CVE-2025-57801 is a high-severity cryptographic signature verification vulnerability affecting versions of Consensys' gnark framework prior to 0.14.0. Gnark is a zero-knowledge proof system framework that supports native EdDSA and ECDSA signature circuits. The vulnerability arises from improper verification of the S value in cryptographic signatures within the Verify function in eddsa.go and ecdsa.go. Specifically, the code fails to assert that the signature component S satisfies the condition 0 ≤ S < order, which is a fundamental requirement to prevent signature malleability. Signature malleability allows multiple distinct signatures to be considered valid for the same message, undermining the uniqueness and integrity of signatures. In gnark's context, this is exacerbated because its native EdDSA and ECDSA circuits lack essential constraints, allowing multiple distinct witnesses to satisfy the same public inputs. This flaw can be exploited in protocols that derive nullifiers or anti-replay checks from the signature components R and S, enabling attackers to manipulate signatures to bypass replay protections or double spend tokens. The vulnerability does not require authentication or user interaction to exploit but requires local access (AV:L) to the vulnerable system. The CVSS 4.0 score is 8.6 (high), reflecting the high impact on confidentiality and integrity, with limited availability impact. The issue was addressed in gnark version 0.14.0 by adding proper constraints and verification checks on the S value to prevent malleability. No known exploits are currently reported in the wild.

For European organizations leveraging gnark for zero-knowledge proof implementations—particularly in blockchain, privacy-preserving protocols, or cryptographic applications—this vulnerability poses a significant risk. Exploitation could allow attackers to forge or manipulate signatures, leading to double spending or replay attacks in financial or identity systems. This undermines trust in cryptographic guarantees, potentially causing financial losses, regulatory non-compliance (especially under GDPR if data integrity is compromised), and reputational damage. Given the growing adoption of zero-knowledge proofs in privacy-sensitive sectors such as finance, healthcare, and government services in Europe, the impact could be widespread. The vulnerability could also affect interoperability and security of cross-border transactions and services relying on gnark-based proofs. Although no exploits are known yet, the high severity and ease of exploitation without authentication suggest that threat actors could develop attacks rapidly once the vulnerability is public knowledge.
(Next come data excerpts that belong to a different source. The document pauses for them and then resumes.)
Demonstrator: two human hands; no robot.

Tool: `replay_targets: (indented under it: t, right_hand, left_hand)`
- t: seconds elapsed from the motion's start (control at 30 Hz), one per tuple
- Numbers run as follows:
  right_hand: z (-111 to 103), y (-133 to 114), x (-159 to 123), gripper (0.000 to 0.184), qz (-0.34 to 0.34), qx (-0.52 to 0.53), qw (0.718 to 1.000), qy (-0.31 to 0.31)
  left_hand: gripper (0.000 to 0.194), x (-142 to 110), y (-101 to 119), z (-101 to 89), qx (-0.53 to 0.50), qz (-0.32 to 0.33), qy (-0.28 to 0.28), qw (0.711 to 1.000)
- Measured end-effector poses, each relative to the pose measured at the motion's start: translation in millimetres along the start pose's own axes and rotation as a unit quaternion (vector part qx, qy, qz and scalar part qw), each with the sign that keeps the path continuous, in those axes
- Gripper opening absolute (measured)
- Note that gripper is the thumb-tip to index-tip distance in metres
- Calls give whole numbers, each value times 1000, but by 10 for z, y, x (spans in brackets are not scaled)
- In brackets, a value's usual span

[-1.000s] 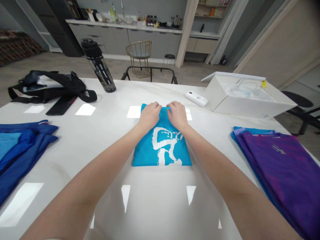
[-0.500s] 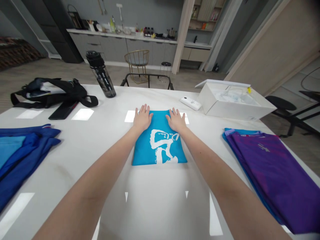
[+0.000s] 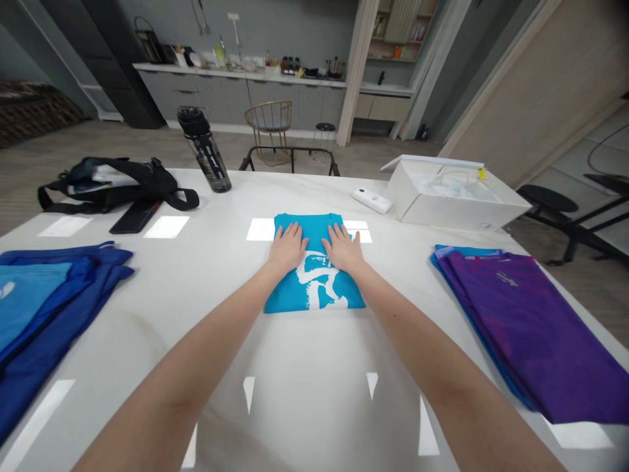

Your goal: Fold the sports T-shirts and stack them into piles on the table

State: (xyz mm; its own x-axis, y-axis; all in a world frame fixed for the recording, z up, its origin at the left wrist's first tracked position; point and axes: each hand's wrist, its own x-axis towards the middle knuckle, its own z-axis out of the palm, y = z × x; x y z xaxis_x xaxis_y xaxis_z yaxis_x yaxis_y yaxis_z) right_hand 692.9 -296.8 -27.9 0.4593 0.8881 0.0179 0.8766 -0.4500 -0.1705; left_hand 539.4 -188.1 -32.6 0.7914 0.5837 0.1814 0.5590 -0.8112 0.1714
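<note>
A folded turquoise T-shirt [image 3: 314, 226] with a white brush-stroke print lies flat on the white table [image 3: 314, 367] in front of me. My left hand [image 3: 289, 248] rests palm down on its left side, fingers stretched out. On the shirt's right side lies my right hand [image 3: 344, 248], also flat with fingers spread. Both hands touch the cloth without gripping it. Part of the print is covered by my right hand.
Folded blue clothes [image 3: 88, 282] lie at the left, a purple shirt [image 3: 521, 328] on blue cloth at the right. Farther back are a black bag [image 3: 113, 187], a phone [image 3: 135, 217], a dark bottle [image 3: 209, 157], a white device [image 3: 372, 200] and an open white box [image 3: 442, 206].
My fingers, bent at the shirt's far edge at first, have spread out flat. Both hands have then slid toward me over the cloth. The view has shifted slightly.
</note>
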Motion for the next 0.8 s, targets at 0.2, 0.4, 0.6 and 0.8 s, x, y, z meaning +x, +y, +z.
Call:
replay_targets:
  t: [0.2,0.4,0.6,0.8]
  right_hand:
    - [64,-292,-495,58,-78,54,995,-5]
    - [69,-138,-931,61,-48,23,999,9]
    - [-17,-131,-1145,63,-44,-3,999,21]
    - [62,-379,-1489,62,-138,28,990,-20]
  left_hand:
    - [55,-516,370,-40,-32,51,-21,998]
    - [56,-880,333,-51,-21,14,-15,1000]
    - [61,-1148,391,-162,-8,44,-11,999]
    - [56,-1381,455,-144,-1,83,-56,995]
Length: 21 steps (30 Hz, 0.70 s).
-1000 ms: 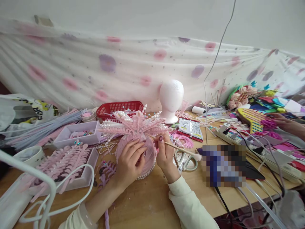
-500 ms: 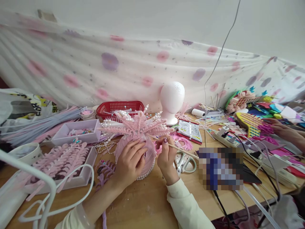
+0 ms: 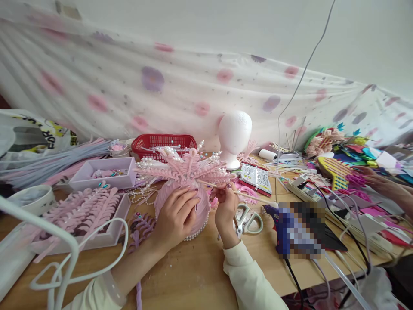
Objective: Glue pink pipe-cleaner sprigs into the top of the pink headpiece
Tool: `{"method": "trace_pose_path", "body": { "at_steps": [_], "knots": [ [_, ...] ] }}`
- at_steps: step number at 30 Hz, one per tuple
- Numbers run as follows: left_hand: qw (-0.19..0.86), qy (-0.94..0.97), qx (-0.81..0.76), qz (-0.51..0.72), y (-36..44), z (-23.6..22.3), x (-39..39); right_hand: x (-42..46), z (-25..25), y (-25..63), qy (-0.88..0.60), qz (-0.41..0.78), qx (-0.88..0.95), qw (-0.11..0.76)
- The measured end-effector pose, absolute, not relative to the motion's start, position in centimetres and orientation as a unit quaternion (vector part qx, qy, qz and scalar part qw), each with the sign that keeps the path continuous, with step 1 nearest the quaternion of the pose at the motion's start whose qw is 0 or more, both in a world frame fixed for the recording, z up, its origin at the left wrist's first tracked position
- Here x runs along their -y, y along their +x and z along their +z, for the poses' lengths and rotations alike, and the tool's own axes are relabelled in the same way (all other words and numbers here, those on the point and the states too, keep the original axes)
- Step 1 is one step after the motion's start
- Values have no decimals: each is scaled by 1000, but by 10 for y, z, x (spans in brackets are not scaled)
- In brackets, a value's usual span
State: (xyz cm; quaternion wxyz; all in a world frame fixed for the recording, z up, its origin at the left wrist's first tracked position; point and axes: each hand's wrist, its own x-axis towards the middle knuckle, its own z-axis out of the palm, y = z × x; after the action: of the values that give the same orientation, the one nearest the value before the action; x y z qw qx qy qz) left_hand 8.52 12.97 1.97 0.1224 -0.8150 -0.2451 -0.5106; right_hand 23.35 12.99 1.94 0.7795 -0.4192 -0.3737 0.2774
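In front of me sits a pink crown-like headpiece (image 3: 189, 170), with fuzzy chenille-stem sprays and white pearl beads. Its rounded pink base (image 3: 203, 211) has a string of pearls along the lower edge. My left hand (image 3: 177, 217) lies against the front of that base, its curled fingers pressing just under the sprays. Pinched in the fingers of my right hand (image 3: 226, 211) is a thin wooden stick (image 3: 254, 198), whose tip meets the headpiece where the sprays join the base. Grey-handled scissors (image 3: 248, 221) lie beside my right wrist.
A white foam head (image 3: 235, 137) and red basket (image 3: 163, 140) stand behind. Leftward are a bead tray (image 3: 125, 176), a tray of pink chenille pieces (image 3: 119, 228) and a white cable (image 3: 69, 241). On the right lie a blue glue gun (image 3: 280, 224), power strips (image 3: 300, 185) and another person's hand (image 3: 371, 174).
The right hand and stick have shifted slightly, the stick now lying a little higher at its outer end. My left hand stays on the base. The view has tilted a little.
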Motion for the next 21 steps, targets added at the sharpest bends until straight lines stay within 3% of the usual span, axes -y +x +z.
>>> {"method": "trace_pose_path", "body": {
  "at_steps": [10,21],
  "knots": [
    [123,-819,243,-504,84,18,-130,-139,23,236,-356,387,255,811],
    [135,-823,242,-497,83,19,-129,-138,27,238,-320,410,273,809]
  ]
}}
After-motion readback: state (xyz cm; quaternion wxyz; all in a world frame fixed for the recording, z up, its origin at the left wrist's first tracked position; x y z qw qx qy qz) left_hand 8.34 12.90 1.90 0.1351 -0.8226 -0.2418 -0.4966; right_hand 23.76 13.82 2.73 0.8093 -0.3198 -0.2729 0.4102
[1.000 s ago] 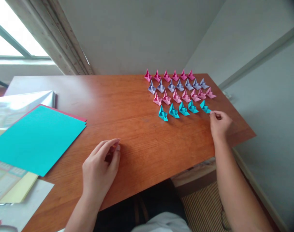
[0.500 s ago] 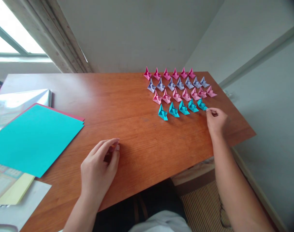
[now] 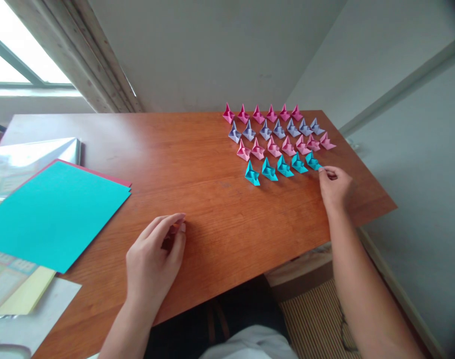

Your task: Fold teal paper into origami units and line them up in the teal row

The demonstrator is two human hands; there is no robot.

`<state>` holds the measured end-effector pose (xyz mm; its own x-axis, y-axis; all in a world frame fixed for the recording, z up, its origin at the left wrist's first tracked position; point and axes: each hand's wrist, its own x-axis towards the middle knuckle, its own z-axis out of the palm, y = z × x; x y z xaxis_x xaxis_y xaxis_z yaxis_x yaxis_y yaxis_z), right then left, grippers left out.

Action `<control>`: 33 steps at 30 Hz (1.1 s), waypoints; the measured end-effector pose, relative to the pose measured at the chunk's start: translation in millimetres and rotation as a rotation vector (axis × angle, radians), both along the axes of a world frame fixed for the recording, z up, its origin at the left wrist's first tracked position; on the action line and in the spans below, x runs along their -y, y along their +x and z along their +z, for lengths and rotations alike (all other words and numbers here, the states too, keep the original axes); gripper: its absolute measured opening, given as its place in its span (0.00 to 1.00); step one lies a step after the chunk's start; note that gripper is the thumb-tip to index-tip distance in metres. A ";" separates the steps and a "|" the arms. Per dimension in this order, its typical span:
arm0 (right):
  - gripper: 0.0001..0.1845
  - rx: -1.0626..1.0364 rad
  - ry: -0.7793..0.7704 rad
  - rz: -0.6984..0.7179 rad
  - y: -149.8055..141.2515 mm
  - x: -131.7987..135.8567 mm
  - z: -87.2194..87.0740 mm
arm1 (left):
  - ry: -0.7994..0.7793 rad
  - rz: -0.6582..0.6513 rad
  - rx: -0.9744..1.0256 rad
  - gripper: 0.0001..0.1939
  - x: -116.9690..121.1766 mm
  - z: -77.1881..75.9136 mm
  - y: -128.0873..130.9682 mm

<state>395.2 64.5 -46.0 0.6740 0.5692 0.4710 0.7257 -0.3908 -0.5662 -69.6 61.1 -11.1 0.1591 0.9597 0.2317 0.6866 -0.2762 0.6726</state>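
Note:
My right hand pinches the near corner of the rightmost turquoise origami boat, thumb and index finger pressed together. That boat stands on the table at the end of a row of several turquoise boats. Behind this row stand rows of light pink boats, lavender boats and deep pink boats, all with pointed tips up. On the bare wood to the left rests my left hand, loosely curled, with thumb and fingertips slightly apart and nothing visible in it.
Turquoise paper sheets lie over a red sheet at the left of the wooden table. A clear plastic-wrapped pack lies behind them, yellow paper and a white sheet in front. A wall runs behind the table.

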 end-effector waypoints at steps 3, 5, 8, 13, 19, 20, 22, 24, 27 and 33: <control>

European organizations using gnark should immediately upgrade to version 0.14.0 or later, where the vulnerability is fixed. Beyond upgrading, organizations should audit their use of gnark’s EdDSA and ECDSA circuits to ensure that signature verification is correctly implemented and that no custom modifications reintroduce malleability risks. It is advisable to implement additional application-layer checks for signature uniqueness and replay protection, such as maintaining nonce or nullifier state independently of signature components. Security teams should conduct thorough code reviews and penetration testing focusing on signature handling and zero-knowledge proof validation. Monitoring for anomalous transaction patterns indicative of double spending or replay attacks should be enhanced. For critical systems, consider isolating gnark-based components and applying strict access controls to limit local exploitation opportunities. Finally, maintain awareness of updates from Consensys and the gnark project for any further patches or advisories.